Subsection 15(1) of the Charter
[24] There may be many grounds on which one could criticize Parliament, having established the spouse’s allowance for some but not all persons between the ages of 60 and 65, for drawing the line where it did in 1975, or where it did in 1985. Any low income person in one of the excluded categories might fairly complain that their financial need is the same as that of a person entitled to an allowance.
[25] However, the Charter does not require Parliament, upon undertaking an old age pension scheme, to provide the same benefit to everyone. Distinctions may be made, as long as the distinctions do not amount to discrimination within the meaning of subsection 15(1) of the Charter, or can be justified under section 1.
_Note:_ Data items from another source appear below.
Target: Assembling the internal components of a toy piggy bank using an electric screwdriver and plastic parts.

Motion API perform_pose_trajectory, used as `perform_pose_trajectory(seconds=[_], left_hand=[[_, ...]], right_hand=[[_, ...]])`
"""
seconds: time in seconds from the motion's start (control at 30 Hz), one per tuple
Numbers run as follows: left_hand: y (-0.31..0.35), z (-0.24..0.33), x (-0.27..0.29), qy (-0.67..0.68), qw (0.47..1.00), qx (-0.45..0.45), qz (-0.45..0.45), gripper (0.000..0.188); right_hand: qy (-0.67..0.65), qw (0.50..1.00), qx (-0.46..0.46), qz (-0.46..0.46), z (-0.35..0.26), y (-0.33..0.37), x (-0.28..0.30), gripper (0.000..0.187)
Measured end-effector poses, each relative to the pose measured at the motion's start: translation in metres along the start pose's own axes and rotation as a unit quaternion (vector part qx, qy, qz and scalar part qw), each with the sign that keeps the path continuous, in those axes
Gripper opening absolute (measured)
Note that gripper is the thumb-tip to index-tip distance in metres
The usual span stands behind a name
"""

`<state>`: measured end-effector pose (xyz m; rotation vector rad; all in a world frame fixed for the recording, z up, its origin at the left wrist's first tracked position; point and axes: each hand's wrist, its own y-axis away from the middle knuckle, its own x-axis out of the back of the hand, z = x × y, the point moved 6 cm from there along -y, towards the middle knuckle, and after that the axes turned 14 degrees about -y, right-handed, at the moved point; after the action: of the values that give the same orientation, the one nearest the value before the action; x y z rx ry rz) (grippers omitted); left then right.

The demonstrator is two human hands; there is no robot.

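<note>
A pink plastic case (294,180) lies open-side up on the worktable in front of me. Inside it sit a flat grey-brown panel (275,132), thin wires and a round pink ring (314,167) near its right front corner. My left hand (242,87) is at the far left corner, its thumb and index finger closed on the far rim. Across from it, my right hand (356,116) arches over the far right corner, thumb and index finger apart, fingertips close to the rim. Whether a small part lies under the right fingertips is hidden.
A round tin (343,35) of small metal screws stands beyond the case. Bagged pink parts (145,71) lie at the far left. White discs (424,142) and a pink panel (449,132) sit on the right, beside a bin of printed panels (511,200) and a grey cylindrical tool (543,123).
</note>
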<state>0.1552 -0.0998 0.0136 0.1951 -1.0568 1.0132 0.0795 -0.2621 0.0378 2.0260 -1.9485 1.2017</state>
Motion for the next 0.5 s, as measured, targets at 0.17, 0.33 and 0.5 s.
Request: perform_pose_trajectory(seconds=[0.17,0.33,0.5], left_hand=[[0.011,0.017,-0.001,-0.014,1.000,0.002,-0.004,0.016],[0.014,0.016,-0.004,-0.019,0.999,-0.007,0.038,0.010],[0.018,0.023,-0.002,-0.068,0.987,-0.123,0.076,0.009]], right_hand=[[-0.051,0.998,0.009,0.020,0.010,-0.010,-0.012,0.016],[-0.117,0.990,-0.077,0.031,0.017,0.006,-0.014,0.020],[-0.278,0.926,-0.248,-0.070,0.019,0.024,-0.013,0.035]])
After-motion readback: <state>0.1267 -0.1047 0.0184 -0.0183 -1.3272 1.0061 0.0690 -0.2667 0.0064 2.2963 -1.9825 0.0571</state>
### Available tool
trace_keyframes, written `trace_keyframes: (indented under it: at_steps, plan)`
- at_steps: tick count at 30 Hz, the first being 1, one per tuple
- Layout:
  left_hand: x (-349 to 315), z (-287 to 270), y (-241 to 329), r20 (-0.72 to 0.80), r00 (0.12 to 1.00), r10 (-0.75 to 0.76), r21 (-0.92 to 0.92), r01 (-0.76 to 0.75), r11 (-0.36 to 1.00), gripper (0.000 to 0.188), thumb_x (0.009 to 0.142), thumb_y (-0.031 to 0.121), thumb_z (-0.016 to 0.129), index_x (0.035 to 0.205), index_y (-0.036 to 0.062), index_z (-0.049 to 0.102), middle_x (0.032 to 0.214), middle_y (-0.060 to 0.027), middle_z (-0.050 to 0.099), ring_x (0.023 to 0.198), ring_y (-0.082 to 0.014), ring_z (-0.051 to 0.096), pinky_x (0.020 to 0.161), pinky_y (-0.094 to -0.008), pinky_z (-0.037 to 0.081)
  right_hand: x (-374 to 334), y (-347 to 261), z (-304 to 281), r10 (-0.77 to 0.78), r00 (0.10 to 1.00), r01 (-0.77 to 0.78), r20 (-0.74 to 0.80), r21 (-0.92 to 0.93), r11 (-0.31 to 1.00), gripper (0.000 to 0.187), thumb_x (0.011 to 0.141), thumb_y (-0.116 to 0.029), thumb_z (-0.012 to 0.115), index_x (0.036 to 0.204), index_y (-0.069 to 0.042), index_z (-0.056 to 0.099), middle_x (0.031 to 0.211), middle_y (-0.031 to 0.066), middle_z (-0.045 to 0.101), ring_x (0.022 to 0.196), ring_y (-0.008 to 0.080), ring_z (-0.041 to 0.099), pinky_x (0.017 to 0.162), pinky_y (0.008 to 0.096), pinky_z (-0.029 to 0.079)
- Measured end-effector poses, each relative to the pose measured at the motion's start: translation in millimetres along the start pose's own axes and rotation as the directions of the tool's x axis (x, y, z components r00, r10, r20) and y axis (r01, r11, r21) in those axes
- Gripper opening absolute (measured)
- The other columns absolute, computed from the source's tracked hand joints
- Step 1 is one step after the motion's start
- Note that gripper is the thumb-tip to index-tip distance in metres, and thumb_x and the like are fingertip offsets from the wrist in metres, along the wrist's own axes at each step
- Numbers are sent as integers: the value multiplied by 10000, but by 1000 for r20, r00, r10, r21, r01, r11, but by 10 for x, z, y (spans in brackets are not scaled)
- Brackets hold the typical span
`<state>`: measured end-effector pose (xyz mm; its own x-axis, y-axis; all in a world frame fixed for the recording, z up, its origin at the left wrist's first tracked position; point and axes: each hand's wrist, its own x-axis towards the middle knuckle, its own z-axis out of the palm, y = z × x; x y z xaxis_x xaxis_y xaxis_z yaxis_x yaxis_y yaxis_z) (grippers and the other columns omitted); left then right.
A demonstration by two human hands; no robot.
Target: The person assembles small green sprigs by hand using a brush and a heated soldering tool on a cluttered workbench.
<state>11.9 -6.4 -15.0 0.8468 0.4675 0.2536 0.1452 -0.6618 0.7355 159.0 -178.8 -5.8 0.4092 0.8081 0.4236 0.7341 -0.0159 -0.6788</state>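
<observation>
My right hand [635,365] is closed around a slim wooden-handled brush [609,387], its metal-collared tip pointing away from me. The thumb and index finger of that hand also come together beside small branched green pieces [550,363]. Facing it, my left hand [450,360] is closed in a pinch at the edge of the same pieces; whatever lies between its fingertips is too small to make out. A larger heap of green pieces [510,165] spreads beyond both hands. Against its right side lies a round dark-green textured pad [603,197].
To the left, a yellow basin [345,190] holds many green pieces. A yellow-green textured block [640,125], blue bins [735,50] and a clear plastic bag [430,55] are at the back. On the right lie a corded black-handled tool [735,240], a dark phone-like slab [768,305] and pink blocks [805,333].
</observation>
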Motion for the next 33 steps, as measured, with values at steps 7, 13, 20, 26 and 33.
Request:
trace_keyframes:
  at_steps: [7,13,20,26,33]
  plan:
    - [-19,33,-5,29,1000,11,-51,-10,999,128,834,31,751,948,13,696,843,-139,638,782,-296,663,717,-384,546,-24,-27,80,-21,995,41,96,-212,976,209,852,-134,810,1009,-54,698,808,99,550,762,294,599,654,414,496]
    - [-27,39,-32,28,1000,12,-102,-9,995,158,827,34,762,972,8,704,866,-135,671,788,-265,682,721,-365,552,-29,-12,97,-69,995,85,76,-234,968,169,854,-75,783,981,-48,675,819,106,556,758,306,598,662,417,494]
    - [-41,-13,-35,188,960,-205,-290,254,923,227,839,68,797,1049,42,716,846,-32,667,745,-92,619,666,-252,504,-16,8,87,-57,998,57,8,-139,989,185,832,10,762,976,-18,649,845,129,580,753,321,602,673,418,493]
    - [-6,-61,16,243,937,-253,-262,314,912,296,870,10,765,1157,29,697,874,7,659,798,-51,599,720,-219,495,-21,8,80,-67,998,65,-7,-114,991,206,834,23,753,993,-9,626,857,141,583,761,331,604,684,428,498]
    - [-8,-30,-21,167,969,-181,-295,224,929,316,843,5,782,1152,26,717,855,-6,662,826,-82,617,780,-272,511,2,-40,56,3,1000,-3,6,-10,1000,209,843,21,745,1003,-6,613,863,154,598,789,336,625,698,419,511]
[26] In determining whether the exclusion of separated spouses from entitlement to the spouse’s allowance brings into play subsection 15(1) of the Charter in remedying such social ills as prejudice, stereotyping, and historical disadvantage, the main consideration is whether there is any basis for concluding that the statutory distinction is an affront to the dignity, intrinsic worthiness or self-respect of persons who are not cohabiting with their spouses. If not, then, the differential treatment of which Ms. Collins complains is not discriminatory in the Charter sense.
[27] The Trial Judge concluded that the exclusion of separated spouses is discriminatory in the Charter sense. That conclusion is supported by Ms. Collins and challenged by the Crown in this appeal.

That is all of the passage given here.